Mastering Asp.Net Core: Unraveling the Concepts of Middleware

What is ASP.Net core Middleware? It is a component or piece of code executes in the request/response pipeline which decides whether to pass the request to the next component in the pipeline or not. Middleware does some kind of work before deciding to pass the request to next component in the pipeline.

What is HTTP Request Pipeline? Before understanding ASP.NET Core Middleware components, let us first understand what is HTTP Request Pipeline and how does it work. Please have a look at the following image for a better understanding of the HTTP Request Pipeline. As you can see in the below image, on the left-hand side, we have the client i.e. a browser and on the right-hand side, we have the server where our ASP.NET Core Web API application is hosted. Further, the Web API Application has three controllers. So, when the client sends a request to the server, we generally believe that it is the controller action method that is going to serve the request and then we get the response.

HTTP Request Pipeline

But in reality, before hitting the controller action method, the request has to pass through a pipeline. Once the pipeline is completed, then only it navigates the request to the corresponding controller action method as shown in the below image.

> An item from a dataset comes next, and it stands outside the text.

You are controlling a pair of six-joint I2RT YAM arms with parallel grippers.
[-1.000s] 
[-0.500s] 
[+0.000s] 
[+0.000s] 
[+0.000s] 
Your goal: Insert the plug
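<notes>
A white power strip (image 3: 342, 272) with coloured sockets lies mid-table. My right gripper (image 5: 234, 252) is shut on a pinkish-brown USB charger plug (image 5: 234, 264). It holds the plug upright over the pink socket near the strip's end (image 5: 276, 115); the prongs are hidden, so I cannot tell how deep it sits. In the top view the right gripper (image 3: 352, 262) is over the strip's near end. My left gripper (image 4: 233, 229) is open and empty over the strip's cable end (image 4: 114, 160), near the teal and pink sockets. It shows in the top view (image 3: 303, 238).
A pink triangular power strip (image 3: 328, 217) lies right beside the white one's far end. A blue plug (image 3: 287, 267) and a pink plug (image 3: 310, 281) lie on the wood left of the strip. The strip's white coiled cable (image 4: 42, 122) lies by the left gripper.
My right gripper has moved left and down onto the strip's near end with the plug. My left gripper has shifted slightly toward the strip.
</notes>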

Middleware in ASP.NET Core Web API

What is HTTP Request Pipeline in ASP.NET Core Web API Application? The Request Pipeline in ASP.NET Core Web API Application can have multiple middlewares as shown in the below image. If you are confusing what is Middleware, let us assume a middleware is a piece of code with some logic. Whenever a request comes from a client to the server, then the request comes to the first middleware which is registered in the request pipeline. In our case it is Middleware1. The code or logic which is there in Middleware1 will be executed and then if it will call the next method, then the request goes to the next middleware which is registered in the request processing pipeline i.e. Middlware2. The code or logic which is there in Middleware2 will be executed and if it calls the next method, then it navigates to the request to the next middleware i.e. Middleware3. Let us assume, in Middleware3, we don’t have the next method. So, the code or logic which is there in Middleware3 will be executed and as there is no next method call, so the request will come back to the previous middleware i.e. Middleware2. And if there is some code after the next method in Middleware2, then those codes will be executed and once the code executed the request again comes back to the previous middleware i.e. Middlwware1. Similarly, if there is some code after the next method in Middleware1, then those codes will be executed and once the code gets executed the final response sends to the client who initially made the request.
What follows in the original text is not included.